Learning to Execute
and Neural Turing Machines
I'd like to draw your attention to two papers that have been posted in the last few days from some of my colleagues at Google that I think are pretty interesting and exciting:
Learning to Execute: http://arxiv.org/abs/1410.4615
Neural Turing Machines: http://arxiv.org/abs/1410.5401
The first paper, "Learning to Execute", by +Wojciech Zaremba and +Ilya Sutskever
attacks the problem of trying to train a neural network to take in a small Python program, one character at a time, and to predict its output. For example, as input, it might take:
print((c+8704) if 2641<8500 else 5308)"
During training, the model is given that the desired output for this program is "12185". During inference, though, the model is able to generalize to completely new programs and does a pretty good of learning a simple Python interpreter from examples.

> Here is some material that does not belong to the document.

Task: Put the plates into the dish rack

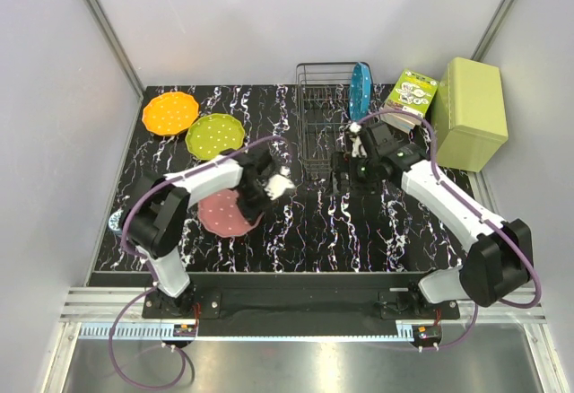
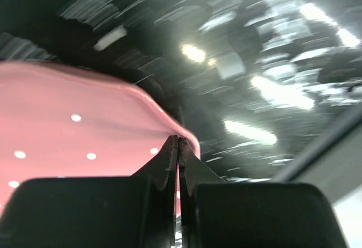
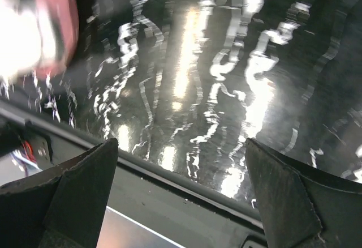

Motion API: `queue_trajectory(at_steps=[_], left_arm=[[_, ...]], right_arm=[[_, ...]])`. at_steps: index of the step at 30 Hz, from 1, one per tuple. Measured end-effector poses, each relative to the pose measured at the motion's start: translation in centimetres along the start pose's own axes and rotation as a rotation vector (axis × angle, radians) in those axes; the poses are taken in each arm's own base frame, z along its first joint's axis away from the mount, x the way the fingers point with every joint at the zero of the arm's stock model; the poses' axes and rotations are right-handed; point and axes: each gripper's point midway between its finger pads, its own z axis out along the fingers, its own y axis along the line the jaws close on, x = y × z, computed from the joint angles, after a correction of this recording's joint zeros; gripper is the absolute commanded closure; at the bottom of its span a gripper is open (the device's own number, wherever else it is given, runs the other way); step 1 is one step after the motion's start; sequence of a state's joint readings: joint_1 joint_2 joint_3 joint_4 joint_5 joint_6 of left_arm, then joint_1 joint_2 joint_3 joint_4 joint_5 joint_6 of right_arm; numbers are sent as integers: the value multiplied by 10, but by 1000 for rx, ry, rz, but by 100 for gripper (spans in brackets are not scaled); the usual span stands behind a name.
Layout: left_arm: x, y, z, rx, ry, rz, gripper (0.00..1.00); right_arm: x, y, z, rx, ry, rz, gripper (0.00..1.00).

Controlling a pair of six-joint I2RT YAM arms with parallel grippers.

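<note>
The pink plate lies low over the table at front left, and my left gripper is shut on its right rim. In the left wrist view the closed gripper pinches the edge of the pink plate. The orange plate and the yellow-green plate lie flat at back left. The blue plate stands upright in the black wire dish rack. My right gripper is open and empty just in front of the rack; in its wrist view it holds nothing.
A light green box stands at back right with a small green-and-white carton beside it. A small cup sits at the table's left edge. The table's front edge runs under the right gripper.
</note>
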State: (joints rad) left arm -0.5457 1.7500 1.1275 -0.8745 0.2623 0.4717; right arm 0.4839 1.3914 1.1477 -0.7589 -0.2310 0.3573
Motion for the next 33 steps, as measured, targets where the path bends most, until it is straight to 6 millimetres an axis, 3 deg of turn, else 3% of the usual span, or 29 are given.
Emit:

The second paper, "Neural Turing Machines", by +alex graves
, Greg Wayne, and +Ivo Danihelka
from Google's DeepMind group in London, couples an external memory ("the tape") with a neural network in a way that the whole system, including the memory access, is differentiable from end-to-end. This allows the system to be trained via gradient descent, and the system is able to learn a number of interesting algorithms, including copying, priority sorting, and associative recall.
Both of these are interesting steps along the way of having systems learn more complex behavior, such as learning entire algorithms, rather than being used for just learning functions.
(Edit: changed link to Learning to Execute paper to point to the top-level Arxiv HTML page, rather than to the PDF).